Among 1226 UC patients, 128 (53% male, median duration on AZA 44 months) were included. Median maintenance AZA dose was 1.3 mg/kg/day. 97.7% of the patients were on concomitant oral 5-aminosalicylic acid. Cumulative relapse-free rates in patients on standard-dose and low-dose AZA were 71.2%, 52.8% and 45.2%, and 71.8%, 55.3% and 46.2% at 12, 24 and 36 months, respectively (p = 0.871). Relapse rate within 12 months was higher in patients who withdrew compared with those who maintained on AZA (52.6% versus 29.4%; p = 0.045). Mean corpuscular volume increased after AZA therapy in both of the low-dose [median (interquartile range, IQR): 88.2 (81.4-92.2) versus 95.1 (90.1-100.9) fl, p < 0.001] and standard-dose subgroups [median (IQR) 86.8 (76.9-89.9) versus 94.7 (85.9-99.7) fl, p < 0.001]. Leukopenia occurred in 21.1% of the patients. Patients on standard dose had a higher risk for leukopenia than those on low-dose AZA [odds ratio (OR) 3.9, 95% CI 1.9-8.2, p < 0.001].
In the Chinese population, low-dose AZA is effective for maintaining remission in steroid-dependent UC patients. Standard-dose AZA was associated with more than threefold increased risk of leukopenia.
低剂量硫唑嘌呤(AZA)在维持激素依赖型溃疡性结肠炎(UC)患者缓解方面是否有效尚不清楚。我们评估了低剂量AZA在中国UC患者中的疗效和安全性。
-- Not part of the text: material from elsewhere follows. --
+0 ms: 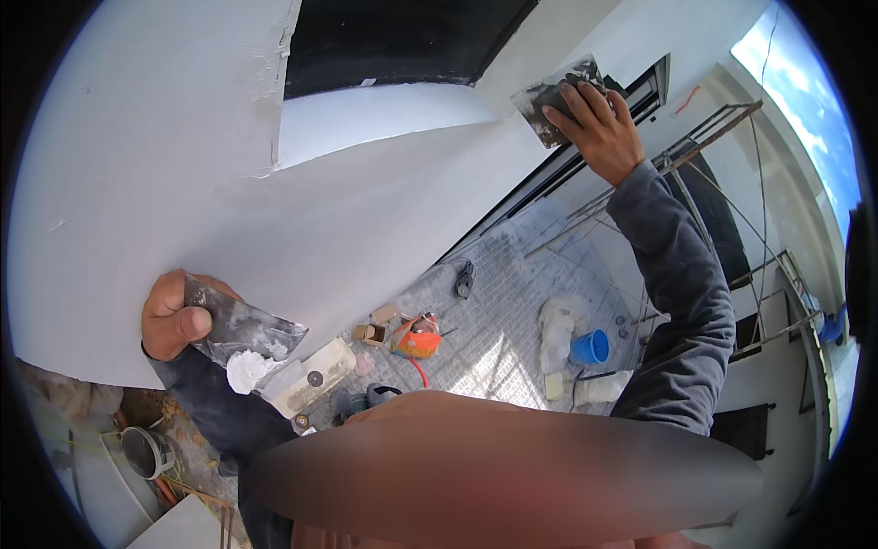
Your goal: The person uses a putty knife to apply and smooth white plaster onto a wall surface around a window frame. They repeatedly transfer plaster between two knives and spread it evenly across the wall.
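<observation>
My left hand (170, 317) grips a metal plastering blade (240, 322) by its edge, the thumb on its upper face. White smears cover the blade, and a lump of white filler (247, 371) sits on its lower corner. Up at the right, my right hand (605, 135) holds a second wide plastering blade (536, 112), fingers spread over its back. That blade lies near the wall's outer corner, beside a dark window opening (402, 41); I cannot tell how far it touches. The white wall (183, 183) has a rough, chipped edge left of the opening.
Paved floor (476, 348) lies below, with an orange bag (417, 339), a small cardboard box (369, 333) and a blue bucket (590, 348). Metal scaffolding (704, 146) stands on the right. A white-rimmed bucket (146, 452) is at the lower left.
</observation>
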Motion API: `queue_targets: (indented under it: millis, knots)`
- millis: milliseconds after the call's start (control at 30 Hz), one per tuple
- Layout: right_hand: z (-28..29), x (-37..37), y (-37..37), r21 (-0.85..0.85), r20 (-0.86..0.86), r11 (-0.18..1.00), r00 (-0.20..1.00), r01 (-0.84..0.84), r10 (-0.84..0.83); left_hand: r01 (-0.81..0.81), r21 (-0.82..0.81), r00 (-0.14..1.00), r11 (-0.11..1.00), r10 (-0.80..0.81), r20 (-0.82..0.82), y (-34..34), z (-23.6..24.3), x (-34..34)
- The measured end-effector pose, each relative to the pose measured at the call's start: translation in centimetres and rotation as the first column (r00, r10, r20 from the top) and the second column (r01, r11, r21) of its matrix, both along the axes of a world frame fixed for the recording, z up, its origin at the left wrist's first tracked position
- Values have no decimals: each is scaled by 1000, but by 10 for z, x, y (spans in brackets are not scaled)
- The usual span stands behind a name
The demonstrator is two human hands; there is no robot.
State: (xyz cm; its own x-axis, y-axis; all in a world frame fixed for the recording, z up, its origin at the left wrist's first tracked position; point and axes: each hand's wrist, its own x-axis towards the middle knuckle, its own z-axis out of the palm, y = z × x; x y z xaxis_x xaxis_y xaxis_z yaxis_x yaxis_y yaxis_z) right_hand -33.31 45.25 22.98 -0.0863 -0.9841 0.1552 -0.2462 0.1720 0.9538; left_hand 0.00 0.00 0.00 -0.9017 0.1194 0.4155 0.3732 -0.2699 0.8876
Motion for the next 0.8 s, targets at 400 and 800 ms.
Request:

我们从一个全地区性的炎症性肠病登记处中确定了接受AZA维持治疗且处于临床缓解期的激素依赖型UC患者。标准剂量和低剂量AZA分别定义为至少2mg/kg/天和低于2mg/kg/天。通过Kaplan-Meier分析来分析复发率,并使用对数秩检验进行比较。
在1226例UC患者中,有128例(男性占53%,AZA治疗的中位持续时间为44个月)被纳入研究。AZA维持治疗的中位剂量为1.3mg/kg/天。97.7%的患者同时服用口服5-氨基水杨酸。标准剂量和低剂量AZA组患者在12个月、24个月和36个月时的累积无复发率分别为71.2%、52.8%和45.2%,以及71.8%、55.3%和46.2%(p = 0.871)。与继续使用AZA治疗的患者相比,停药患者在12个月内的复发率更高(52.6%对29.4%;p = 0.045)。低剂量[中位数(四分位间距,IQR):88.2(81.4 - 92.2)对95.1(90.1 - 100.9)fl,p < 0.001]和标准剂量亚组[中位数(IQR)86.8(76.9 - 89.9)对94.7(85.9 - 99.7)fl,p < 0.001]中,AZA治疗后平均红细胞体积均增加。21.1%的患者出现白细胞减少。标准剂量组患者白细胞减少的风险高于低剂量AZA组患者[比值比(OR)3.9,95%置信区间1.9 - 8.2,p < 0.001]。
在中国人群中,低剂量AZA对维持激素依赖型UC患者的缓解有效。标准剂量AZA与白细胞减少风险增加三倍以上相关。